EXERCISE DESCRIPTION:
Given the entries that follow, write out exactly the lines starting at the one containing "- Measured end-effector" and ending at the one containing "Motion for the", both ends included, and only those.

[Collected data entries]
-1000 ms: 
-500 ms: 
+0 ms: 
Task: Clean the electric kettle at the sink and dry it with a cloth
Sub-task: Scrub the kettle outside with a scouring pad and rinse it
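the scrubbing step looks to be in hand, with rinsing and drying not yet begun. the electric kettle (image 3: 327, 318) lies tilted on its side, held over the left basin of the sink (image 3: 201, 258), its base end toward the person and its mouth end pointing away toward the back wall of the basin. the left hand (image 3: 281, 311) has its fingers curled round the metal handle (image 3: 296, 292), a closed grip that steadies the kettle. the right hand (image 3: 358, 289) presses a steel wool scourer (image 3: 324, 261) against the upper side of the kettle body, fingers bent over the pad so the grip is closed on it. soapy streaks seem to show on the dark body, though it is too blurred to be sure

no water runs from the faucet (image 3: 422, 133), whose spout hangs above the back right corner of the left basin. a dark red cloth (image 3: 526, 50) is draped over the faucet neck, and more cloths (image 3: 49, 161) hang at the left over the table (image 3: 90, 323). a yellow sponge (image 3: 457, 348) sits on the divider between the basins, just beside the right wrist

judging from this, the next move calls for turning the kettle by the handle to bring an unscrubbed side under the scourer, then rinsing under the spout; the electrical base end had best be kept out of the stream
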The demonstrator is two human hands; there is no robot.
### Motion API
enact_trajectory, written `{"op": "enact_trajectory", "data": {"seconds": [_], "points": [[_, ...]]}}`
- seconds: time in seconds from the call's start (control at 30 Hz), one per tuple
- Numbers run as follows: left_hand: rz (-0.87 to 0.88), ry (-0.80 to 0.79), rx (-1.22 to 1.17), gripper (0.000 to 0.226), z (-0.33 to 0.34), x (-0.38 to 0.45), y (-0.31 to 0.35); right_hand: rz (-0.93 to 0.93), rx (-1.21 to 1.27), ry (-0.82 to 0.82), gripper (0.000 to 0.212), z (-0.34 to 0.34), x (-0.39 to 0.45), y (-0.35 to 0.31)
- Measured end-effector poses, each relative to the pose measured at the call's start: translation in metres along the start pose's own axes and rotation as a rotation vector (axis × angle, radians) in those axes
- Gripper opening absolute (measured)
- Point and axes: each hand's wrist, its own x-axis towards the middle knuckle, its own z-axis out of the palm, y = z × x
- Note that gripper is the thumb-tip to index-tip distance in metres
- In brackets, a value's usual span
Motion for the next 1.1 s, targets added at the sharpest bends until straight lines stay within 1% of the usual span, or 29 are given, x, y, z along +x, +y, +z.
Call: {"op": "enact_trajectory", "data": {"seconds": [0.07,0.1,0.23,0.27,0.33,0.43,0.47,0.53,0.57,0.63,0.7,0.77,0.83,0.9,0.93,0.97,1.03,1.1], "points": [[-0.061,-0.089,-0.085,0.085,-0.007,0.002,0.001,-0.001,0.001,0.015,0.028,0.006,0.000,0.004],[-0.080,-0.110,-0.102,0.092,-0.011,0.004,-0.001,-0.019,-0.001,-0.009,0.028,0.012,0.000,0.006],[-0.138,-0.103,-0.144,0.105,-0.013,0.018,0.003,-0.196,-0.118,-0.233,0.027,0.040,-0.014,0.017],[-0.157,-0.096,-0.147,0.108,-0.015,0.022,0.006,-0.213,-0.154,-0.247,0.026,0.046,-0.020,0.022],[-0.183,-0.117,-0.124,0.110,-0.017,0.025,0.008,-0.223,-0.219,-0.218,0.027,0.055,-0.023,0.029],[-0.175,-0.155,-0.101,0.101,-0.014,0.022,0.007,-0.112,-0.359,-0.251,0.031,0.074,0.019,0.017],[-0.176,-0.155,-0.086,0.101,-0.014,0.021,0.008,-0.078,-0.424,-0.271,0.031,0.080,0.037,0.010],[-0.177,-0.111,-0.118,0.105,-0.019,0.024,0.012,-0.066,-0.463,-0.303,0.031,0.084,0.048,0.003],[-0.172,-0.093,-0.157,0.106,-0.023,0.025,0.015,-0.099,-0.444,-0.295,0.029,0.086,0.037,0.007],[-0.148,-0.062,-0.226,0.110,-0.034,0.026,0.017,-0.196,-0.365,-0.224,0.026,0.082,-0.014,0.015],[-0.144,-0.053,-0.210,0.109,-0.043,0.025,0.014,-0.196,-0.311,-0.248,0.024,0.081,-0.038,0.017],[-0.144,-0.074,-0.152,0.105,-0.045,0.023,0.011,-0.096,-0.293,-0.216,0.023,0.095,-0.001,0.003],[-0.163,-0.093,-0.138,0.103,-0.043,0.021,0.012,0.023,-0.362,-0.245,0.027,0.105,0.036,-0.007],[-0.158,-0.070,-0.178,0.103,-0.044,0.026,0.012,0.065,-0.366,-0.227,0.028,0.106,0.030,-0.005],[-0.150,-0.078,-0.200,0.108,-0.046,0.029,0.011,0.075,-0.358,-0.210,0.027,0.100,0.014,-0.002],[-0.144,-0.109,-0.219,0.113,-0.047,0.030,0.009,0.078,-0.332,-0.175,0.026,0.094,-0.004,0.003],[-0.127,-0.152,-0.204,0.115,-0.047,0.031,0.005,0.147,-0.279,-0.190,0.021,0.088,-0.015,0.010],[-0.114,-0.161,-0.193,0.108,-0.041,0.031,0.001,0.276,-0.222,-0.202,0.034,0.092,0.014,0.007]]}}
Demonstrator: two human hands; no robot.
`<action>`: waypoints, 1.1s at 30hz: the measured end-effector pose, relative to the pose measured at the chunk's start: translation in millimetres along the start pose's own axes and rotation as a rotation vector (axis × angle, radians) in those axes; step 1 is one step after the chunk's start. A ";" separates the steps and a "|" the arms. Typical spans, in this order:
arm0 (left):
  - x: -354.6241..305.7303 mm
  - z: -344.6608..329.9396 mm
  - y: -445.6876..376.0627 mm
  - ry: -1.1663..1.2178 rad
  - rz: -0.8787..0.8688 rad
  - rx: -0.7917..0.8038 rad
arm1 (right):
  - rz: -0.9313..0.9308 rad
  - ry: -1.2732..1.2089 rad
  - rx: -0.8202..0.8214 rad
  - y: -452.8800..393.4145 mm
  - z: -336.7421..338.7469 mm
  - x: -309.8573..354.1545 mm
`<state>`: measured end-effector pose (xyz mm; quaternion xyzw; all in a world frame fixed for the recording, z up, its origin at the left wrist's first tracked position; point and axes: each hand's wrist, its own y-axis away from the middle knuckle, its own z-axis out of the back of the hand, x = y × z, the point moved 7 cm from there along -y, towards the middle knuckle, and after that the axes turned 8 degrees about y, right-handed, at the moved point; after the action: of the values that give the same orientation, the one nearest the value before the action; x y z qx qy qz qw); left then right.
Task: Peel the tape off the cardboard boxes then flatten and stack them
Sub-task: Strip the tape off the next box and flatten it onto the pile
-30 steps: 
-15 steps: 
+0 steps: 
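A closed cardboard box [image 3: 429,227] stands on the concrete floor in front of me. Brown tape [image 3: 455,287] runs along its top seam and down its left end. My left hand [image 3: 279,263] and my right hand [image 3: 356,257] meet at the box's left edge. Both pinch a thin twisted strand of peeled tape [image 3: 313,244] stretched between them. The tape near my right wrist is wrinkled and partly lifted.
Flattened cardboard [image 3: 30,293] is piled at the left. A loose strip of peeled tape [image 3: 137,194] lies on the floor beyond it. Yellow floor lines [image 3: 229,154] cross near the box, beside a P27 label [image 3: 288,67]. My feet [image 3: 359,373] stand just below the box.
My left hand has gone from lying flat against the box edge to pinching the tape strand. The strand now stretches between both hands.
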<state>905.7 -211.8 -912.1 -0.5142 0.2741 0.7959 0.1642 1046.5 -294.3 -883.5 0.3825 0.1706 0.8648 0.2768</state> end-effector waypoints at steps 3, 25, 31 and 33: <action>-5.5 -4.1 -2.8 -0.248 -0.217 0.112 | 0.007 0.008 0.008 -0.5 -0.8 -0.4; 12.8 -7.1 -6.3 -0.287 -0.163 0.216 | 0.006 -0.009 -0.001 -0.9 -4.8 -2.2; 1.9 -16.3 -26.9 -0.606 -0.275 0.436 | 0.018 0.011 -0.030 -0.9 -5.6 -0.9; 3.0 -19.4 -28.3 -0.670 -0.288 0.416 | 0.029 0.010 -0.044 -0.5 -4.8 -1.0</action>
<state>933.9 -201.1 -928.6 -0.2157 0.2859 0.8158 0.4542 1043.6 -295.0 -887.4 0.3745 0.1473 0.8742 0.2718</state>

COMPLETED EXERCISE:
- Measured end-effector poses, each relative to the pose measured at the call's start: translation in metres along the start pose's own axes and rotation as a rotation vector (axis × angle, radians) in those axes
- Gripper opening absolute (measured)
- Point and axes: each hand's wrist, its own x-axis towards the middle knuckle, its own z-axis out of the palm, y = z × x
- Note that gripper is the thumb-tip to index-tip distance in metres
- In brackets, a value's usual span
Motion for the next 1.1 s, targets added at the sharpest bends until straight lines stay within 1% of the usual span, or 29 are given, x, y, z along +x, +y, +z.

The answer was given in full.